The team has had to navigate the conundrum of hyping a new product while also being sensitive to the current cultural moment. Sol de Janeiro sent an email promoting the launch to its nearly 200,000 subscribers on March 17, and Sephora sent a promotional email to its database on March 20. Ferro said the biggest change has been to the brand’s email content by increasing the editorial emails from once a week to up to three times a week, with content focused on self-care habits and personal messages from Yang. The planned messaging around the fragrance, which celebrates Brazilian culture and the sensuality and joy of summer, was maintained.
A sampling program involving approximately 500,000 units is also in place, although Sol de Janeiro has had to amend part of this plan. Starting Monday, samples will be included with orders from fashion brand Good American. Samples meant for the launch party will now be sent to other partners, like the beverage brand Dirty Lemon, which is sending samples to its e-commerce customers.
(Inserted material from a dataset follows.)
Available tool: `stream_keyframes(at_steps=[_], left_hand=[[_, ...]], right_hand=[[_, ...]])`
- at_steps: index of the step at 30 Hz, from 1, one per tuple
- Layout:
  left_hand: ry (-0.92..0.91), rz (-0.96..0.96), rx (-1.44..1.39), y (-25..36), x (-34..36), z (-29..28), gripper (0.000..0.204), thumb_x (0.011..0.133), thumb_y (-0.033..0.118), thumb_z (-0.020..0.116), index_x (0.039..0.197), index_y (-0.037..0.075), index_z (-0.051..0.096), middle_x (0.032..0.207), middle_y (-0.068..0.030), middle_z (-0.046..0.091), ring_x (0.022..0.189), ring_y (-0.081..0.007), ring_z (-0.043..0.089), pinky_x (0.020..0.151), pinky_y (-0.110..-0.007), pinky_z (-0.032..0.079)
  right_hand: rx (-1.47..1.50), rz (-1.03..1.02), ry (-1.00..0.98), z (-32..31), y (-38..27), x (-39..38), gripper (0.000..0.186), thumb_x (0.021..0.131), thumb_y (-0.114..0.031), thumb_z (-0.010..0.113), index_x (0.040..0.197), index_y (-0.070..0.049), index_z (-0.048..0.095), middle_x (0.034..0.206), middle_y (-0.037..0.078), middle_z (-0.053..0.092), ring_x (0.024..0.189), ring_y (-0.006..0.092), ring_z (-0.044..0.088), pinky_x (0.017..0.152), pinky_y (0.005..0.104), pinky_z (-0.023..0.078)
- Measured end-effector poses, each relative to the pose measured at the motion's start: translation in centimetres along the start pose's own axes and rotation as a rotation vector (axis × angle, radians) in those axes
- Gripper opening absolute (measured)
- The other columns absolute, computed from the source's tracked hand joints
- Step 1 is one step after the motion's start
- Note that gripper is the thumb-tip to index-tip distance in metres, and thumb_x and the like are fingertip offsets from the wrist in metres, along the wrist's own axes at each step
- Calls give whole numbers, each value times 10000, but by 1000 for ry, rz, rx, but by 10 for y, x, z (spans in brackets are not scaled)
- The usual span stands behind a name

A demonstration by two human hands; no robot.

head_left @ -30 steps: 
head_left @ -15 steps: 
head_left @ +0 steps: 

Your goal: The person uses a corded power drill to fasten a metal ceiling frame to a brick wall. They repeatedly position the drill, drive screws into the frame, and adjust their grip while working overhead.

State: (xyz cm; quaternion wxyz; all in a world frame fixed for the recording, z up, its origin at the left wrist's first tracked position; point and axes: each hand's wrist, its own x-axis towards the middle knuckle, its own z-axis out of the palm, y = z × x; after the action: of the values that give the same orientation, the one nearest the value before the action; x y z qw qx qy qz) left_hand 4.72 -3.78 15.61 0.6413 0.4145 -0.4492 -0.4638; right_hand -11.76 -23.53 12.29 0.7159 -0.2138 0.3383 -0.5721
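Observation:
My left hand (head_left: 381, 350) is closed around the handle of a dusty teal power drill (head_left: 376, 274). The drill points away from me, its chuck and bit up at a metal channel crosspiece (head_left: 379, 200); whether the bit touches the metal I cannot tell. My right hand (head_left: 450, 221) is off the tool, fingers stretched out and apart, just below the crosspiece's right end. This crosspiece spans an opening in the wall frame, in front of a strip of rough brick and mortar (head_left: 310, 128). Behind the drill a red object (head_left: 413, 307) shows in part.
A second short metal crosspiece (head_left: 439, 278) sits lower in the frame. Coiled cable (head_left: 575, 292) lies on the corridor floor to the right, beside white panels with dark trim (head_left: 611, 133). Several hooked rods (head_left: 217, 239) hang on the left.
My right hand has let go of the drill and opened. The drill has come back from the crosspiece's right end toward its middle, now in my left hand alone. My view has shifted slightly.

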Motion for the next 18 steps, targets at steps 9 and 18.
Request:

Both of those brands are viewed as having a s positive lifestyle brand positioning style similar to Sol de Janeiro, which is why they were chosen, according to Yang.
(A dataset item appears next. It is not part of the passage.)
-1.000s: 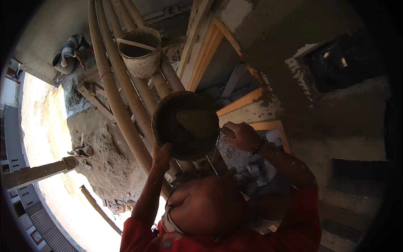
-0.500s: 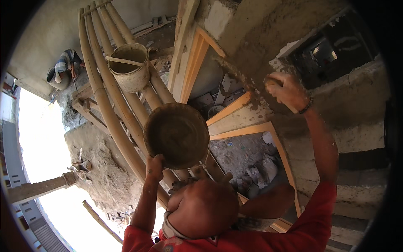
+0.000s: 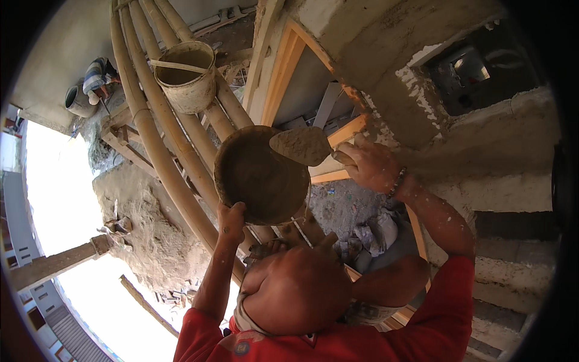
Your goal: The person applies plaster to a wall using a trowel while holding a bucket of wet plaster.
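Observation:
My left hand (image 3: 231,226) grips the lower-left rim of a round mortar bucket (image 3: 253,184), held over the bamboo poles (image 3: 160,157); a grey layer coats its inside. My right hand (image 3: 371,166) has its fingers wrapped round the handle of a trowel (image 3: 300,145), whose mortar-smeared blade lies across the bucket's upper-right edge, touching or just above it, I cannot tell which. To the right rises a rough grey plastered wall (image 3: 386,72) with a dark square opening (image 3: 464,75). A second, pale bucket (image 3: 187,90) with a stick across its top stands higher up on the poles.
Orange wooden frames (image 3: 286,60) border openings beside the wall, with rubble and sacks (image 3: 380,232) below. A co-worker (image 3: 99,78) in striped clothing bends by another bucket (image 3: 79,101) at upper left. A sand heap (image 3: 142,211) and concrete beam (image 3: 57,259) are below at left.
My right hand went from the bucket up toward the wall by the square opening, then came back down and left, bringing the trowel blade over the bucket. My left hand has stayed on the rim.

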Tool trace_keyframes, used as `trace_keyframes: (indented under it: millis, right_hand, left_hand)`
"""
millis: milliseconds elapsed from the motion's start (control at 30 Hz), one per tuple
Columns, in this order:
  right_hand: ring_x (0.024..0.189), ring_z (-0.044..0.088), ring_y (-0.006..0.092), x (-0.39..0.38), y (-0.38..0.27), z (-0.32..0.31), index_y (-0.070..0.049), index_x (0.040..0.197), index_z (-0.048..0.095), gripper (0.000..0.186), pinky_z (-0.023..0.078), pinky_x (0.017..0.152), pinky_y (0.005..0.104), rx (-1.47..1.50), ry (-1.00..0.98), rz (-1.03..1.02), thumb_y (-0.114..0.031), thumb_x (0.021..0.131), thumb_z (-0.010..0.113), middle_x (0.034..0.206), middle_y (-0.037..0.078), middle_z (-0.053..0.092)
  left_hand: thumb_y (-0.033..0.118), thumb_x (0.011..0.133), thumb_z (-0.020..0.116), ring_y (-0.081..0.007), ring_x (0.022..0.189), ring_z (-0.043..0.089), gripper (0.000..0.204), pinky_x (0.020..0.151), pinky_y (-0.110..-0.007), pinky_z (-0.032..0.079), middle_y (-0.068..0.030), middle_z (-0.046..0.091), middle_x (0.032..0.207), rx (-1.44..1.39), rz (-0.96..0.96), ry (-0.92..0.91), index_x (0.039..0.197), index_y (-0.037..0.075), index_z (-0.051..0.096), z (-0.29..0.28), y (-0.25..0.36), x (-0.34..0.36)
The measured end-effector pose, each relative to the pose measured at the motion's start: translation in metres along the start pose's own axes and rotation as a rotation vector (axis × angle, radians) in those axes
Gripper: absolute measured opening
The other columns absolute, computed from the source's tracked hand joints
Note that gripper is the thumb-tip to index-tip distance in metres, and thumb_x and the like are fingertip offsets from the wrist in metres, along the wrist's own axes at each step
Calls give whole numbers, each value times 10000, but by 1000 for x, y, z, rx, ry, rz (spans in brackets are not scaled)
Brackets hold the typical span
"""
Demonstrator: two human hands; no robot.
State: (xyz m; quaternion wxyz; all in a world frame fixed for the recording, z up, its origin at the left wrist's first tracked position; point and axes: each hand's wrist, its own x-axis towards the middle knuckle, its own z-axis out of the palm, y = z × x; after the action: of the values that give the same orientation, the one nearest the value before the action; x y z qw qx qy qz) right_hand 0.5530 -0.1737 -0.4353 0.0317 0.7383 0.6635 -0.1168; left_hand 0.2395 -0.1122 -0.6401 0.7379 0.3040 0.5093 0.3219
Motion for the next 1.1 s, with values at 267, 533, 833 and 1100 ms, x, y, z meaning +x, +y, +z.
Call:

Despite the irony of launching a product that celebrates an outdoor lifestyle, Yang and Ferro said that customers want to maintain aspects of joy in their lives and are even looking at a fragrance product as a beacon of hope.
“We’re all really hopeful that we’re not going to be inside [our homes] forever,” said Ferro. “People who are buying want to have this fragrance for when it’s time to reclaim our lives.”